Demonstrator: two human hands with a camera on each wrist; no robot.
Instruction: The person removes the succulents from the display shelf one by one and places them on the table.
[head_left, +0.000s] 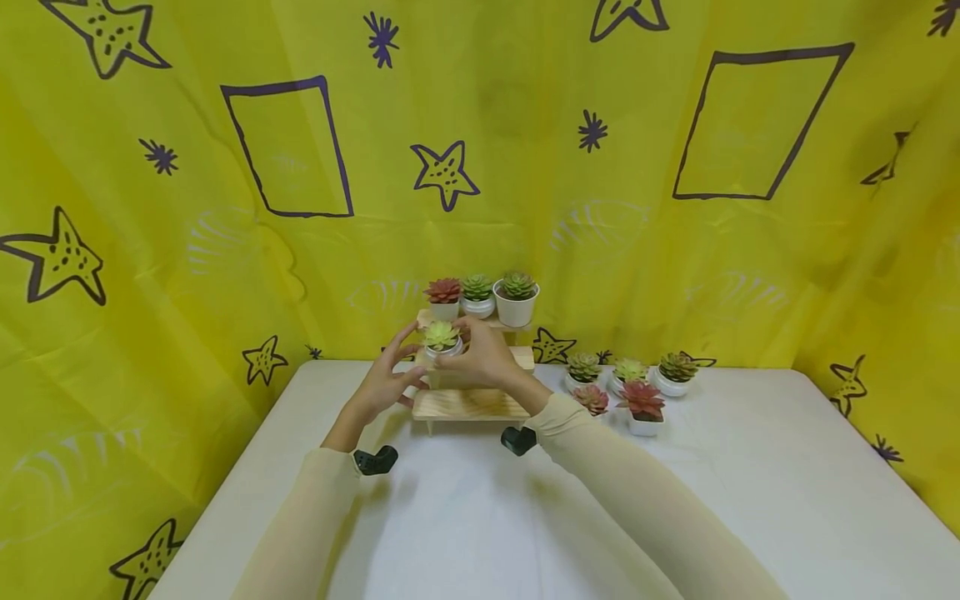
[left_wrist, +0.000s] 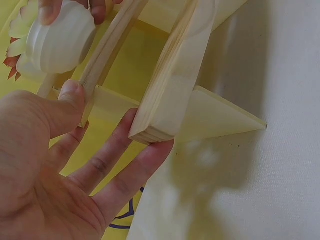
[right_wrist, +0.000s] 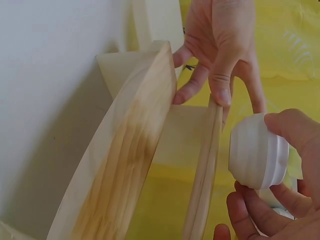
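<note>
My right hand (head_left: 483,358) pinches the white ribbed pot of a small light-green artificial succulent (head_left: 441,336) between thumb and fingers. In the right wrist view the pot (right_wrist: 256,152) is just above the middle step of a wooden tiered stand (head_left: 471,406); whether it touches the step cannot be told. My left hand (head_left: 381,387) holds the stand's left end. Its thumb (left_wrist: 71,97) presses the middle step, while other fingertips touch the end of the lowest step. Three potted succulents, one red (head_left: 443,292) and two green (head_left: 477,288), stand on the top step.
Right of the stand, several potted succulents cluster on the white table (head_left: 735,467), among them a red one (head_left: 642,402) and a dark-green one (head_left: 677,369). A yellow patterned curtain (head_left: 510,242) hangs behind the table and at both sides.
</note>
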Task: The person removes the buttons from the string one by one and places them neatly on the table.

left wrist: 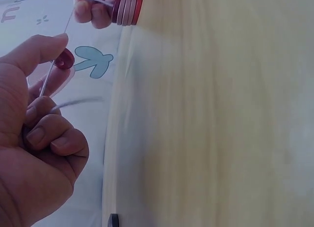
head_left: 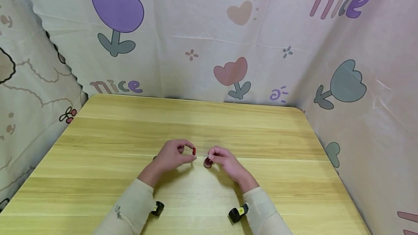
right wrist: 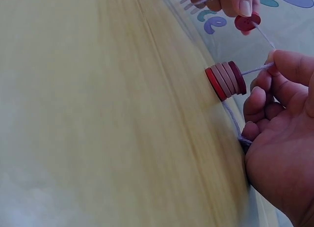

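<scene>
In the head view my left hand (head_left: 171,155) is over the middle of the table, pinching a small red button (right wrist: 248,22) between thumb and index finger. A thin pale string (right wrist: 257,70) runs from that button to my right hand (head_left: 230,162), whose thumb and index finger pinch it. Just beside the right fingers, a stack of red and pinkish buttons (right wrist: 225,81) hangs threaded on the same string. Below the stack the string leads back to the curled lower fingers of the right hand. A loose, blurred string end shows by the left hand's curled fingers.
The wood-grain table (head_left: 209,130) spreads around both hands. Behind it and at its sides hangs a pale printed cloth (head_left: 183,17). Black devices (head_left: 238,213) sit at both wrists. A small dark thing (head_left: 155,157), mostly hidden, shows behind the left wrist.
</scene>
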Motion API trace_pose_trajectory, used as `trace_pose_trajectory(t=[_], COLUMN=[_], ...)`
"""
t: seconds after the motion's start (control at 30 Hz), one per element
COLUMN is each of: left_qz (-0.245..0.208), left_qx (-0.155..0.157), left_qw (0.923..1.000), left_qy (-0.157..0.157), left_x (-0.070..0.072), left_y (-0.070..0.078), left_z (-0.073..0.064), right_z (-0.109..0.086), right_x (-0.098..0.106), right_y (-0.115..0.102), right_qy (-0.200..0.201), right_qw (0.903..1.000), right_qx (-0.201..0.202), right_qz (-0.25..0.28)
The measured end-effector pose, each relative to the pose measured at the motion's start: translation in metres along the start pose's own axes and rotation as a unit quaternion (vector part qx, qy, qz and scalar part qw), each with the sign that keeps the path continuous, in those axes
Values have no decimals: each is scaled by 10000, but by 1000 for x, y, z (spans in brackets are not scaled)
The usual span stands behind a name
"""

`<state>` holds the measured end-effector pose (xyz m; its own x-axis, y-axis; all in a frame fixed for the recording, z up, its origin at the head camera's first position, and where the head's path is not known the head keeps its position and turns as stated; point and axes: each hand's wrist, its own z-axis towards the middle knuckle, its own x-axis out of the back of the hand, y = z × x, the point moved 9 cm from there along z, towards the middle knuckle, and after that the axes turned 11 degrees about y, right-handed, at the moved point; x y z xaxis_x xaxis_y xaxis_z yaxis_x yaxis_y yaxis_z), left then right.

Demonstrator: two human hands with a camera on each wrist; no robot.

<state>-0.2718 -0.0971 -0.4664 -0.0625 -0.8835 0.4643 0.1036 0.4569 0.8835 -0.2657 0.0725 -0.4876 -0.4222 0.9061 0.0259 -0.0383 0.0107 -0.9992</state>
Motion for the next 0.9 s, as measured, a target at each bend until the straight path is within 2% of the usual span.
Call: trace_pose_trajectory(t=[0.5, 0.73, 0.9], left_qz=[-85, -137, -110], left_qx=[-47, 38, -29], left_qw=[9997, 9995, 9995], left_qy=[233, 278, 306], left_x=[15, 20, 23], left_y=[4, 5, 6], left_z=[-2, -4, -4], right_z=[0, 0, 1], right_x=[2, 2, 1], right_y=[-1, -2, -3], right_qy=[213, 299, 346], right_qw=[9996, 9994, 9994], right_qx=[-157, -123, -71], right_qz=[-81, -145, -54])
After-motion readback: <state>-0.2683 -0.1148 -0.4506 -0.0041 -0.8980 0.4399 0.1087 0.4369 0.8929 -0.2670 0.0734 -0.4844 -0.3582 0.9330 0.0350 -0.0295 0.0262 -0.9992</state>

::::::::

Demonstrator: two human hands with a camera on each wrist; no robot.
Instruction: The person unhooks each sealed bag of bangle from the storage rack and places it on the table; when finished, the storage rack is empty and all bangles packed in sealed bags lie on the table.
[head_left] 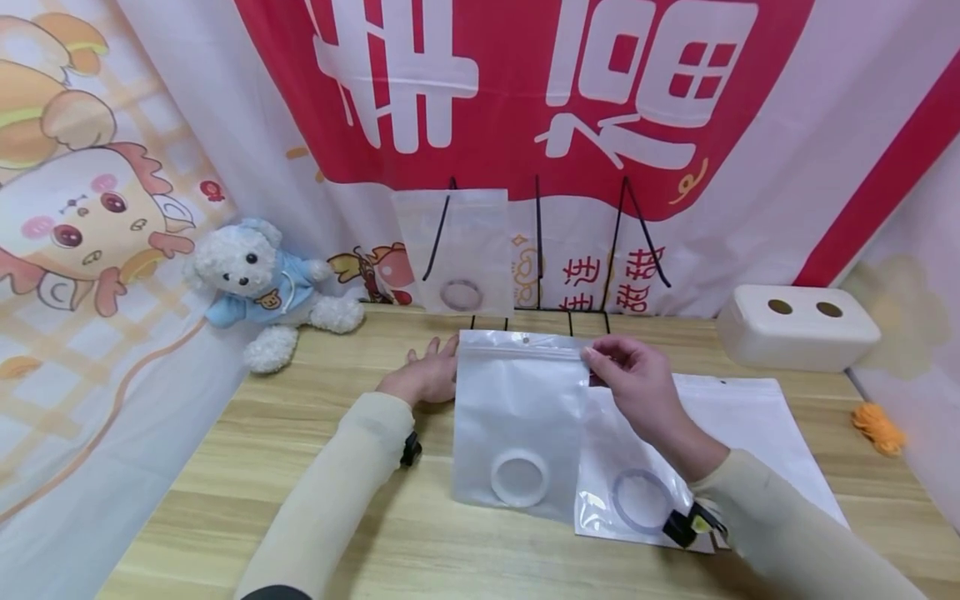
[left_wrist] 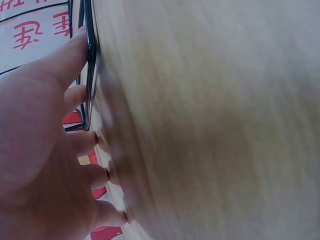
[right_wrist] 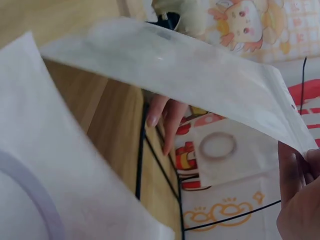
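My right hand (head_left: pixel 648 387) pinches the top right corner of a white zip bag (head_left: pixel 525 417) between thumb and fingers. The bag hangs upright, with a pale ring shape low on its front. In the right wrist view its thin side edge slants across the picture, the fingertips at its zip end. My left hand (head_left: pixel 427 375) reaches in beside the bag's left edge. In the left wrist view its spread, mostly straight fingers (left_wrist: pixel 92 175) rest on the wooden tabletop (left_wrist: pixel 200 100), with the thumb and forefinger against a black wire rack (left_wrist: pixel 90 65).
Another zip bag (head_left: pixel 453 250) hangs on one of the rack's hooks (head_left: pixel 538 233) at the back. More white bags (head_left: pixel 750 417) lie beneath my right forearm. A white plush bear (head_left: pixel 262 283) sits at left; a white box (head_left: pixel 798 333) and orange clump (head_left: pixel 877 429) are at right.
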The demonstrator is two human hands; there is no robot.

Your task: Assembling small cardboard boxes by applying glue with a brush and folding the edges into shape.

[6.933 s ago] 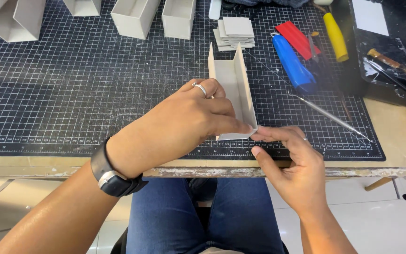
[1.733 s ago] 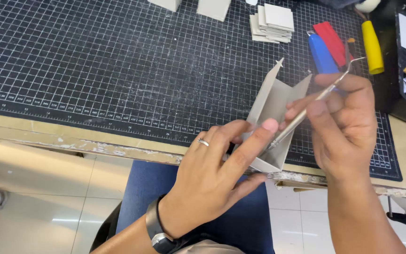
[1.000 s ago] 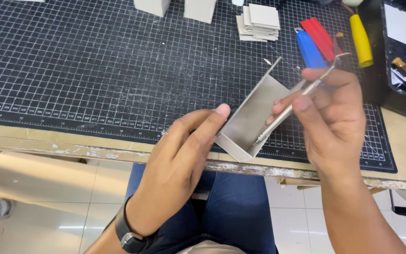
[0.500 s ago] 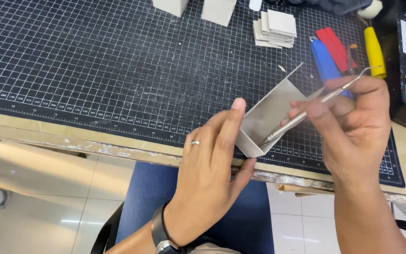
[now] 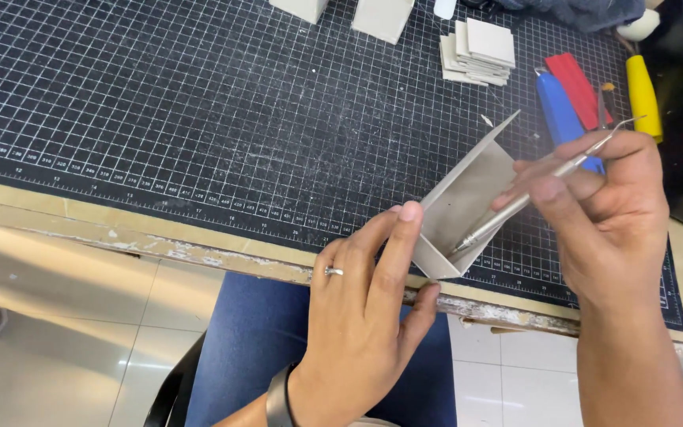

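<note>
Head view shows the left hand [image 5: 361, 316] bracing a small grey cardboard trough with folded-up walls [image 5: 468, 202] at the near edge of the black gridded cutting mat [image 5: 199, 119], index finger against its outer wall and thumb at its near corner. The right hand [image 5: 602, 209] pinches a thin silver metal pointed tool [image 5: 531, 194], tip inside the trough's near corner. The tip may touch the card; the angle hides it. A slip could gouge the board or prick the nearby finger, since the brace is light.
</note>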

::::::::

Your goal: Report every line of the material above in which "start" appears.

Exercise result:
t: seconds after the motion's start (control at 30 Hz), one per element
The measured end-effector pose, each relative to the pose measured at the motion's start: translation in metres along the start pose's own axes and rotation as a unit quaternion (vector part qx, qy, qz and scalar part qw), each with the sign that keeps the path continuous, in those axes

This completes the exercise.